Again a stupid reply from me… Can you try the same code on your Precision workstation with hyperthreading enabled then disabled?
Thanks! How many threads are you using? Does the problem happen with one thread?
In the desktop profile, we mostly see threads waiting for gc to finish, but it’s not clear whether that’s a cause or an effect. For example maybe using the CPU pause instruction in jl_safepoint_wait_gc is causing the kernel to de-schedule us for a long time on one system.
Hi, so indeed it is a lot faster if I set
Julia.NumThreads to 1, and now with the unoptimized code:
@timev(main_mask()) 25.035355 seconds (4.84 M allocations: 6.051 GiB, 73.24% gc time) elapsed time (ns): 25035355300 gc time (ns): 18335121200 bytes allocated: 6496948256 pool allocs: 4839956 non-pool GC allocs:390 malloc() calls: 392 GC pauses: 56
This is the link to the HTML file with the profiling:
Now almost all of the time is spent at the function
calc_sprawl(...), which is what I would expect, and it’s twice as fast as when using all threads…
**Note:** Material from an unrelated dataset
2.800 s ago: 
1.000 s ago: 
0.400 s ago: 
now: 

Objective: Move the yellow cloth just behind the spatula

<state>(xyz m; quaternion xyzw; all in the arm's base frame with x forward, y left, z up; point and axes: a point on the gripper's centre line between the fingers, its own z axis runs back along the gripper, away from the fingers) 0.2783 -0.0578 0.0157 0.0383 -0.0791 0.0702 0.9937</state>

@johnh I’m not sure if I’m allowed to change BIOS settings, I might have to talk with IT for that and I need the computer for work anyway, but the fact that simply setting Julia to one thread solves the problem tells that indeed it’s some problem with how the OS is handling multithreading, right?
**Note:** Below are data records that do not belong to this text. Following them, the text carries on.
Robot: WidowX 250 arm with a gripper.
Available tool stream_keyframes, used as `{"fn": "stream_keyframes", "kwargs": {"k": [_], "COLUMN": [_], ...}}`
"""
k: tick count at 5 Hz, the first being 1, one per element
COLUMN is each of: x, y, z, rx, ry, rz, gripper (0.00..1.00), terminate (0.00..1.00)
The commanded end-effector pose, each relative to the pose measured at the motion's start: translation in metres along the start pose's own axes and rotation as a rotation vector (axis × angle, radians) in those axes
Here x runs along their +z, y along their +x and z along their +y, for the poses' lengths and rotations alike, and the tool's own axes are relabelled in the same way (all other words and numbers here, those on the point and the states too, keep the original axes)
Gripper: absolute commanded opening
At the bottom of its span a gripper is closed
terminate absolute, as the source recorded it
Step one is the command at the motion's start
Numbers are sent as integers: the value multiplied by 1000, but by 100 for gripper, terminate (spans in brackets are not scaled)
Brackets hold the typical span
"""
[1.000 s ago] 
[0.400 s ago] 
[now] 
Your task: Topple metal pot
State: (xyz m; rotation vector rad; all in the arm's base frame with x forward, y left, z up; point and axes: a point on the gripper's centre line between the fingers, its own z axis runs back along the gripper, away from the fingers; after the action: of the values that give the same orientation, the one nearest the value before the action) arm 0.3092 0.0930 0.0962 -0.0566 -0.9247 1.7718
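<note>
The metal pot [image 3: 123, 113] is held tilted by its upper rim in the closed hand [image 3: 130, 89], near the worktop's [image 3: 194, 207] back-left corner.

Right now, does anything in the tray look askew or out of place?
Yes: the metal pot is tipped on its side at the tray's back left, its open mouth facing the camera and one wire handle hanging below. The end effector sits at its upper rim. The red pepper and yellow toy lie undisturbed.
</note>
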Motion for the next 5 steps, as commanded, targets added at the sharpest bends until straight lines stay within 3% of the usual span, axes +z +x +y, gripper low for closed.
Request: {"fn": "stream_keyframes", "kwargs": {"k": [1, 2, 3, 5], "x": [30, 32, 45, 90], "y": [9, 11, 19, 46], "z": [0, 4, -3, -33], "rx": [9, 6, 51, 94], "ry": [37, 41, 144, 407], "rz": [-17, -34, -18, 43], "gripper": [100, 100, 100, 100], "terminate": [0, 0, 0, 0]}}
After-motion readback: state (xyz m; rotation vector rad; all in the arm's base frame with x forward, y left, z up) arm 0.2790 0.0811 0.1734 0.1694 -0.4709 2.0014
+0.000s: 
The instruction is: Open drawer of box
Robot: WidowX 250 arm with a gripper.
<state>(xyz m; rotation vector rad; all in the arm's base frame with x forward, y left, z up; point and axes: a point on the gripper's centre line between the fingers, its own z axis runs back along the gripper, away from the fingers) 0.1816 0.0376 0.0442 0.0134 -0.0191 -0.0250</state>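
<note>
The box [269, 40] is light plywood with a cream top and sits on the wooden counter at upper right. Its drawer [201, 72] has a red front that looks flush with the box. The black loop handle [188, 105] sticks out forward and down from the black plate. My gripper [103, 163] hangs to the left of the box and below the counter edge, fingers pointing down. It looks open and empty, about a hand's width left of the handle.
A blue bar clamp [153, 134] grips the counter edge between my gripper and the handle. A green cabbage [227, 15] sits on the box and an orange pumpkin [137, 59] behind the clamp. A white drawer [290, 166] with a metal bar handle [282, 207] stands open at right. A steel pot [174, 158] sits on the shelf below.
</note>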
You should be able to change BIOS settings by rebooting and pressing F2 during the boot.
On Linux there is a method to simulate HT being off - you set every odd CPU to offline state. The command chcpu can do this.
I don’t think there is a method to do this in Windows without a reboot.
Maybe it’s due to heap fragmentation on Windows 10 while on Windows 11 this isn’t happening because the implementation of the windows allocator has changed? (Don’t know if this is the case).
I’ve definitely experienced problems with julia heap fragmentation on windows 10.
@johnh I deactivated Hyper-Threading, this is the result with the unoptimized code when using 6 cores:
@timev(main_mask()) 23.149365 seconds (4.84 M allocations: 6.051 GiB, 72.40% gc time) elapsed time (ns): 23149365300 gc time (ns): 16761282800 bytes allocated: 6496948256 pool allocs: 4839956 non-pool GC allocs:390 malloc() calls: 392 GC pauses: 45
It’s not any faster than when running one core and the GC is already inefficient compared to other computers I tried, but not nearly as much as when running with HT.
The full profile for this function is here:
@steven_sagaert I’m not sure, because (I think I mentioned this at some point) in a third computer which is running Windows 10 Server (It’s pretty old, but it’s true that it has a lot of RAM) the garbage collector behaves more like in the laptop.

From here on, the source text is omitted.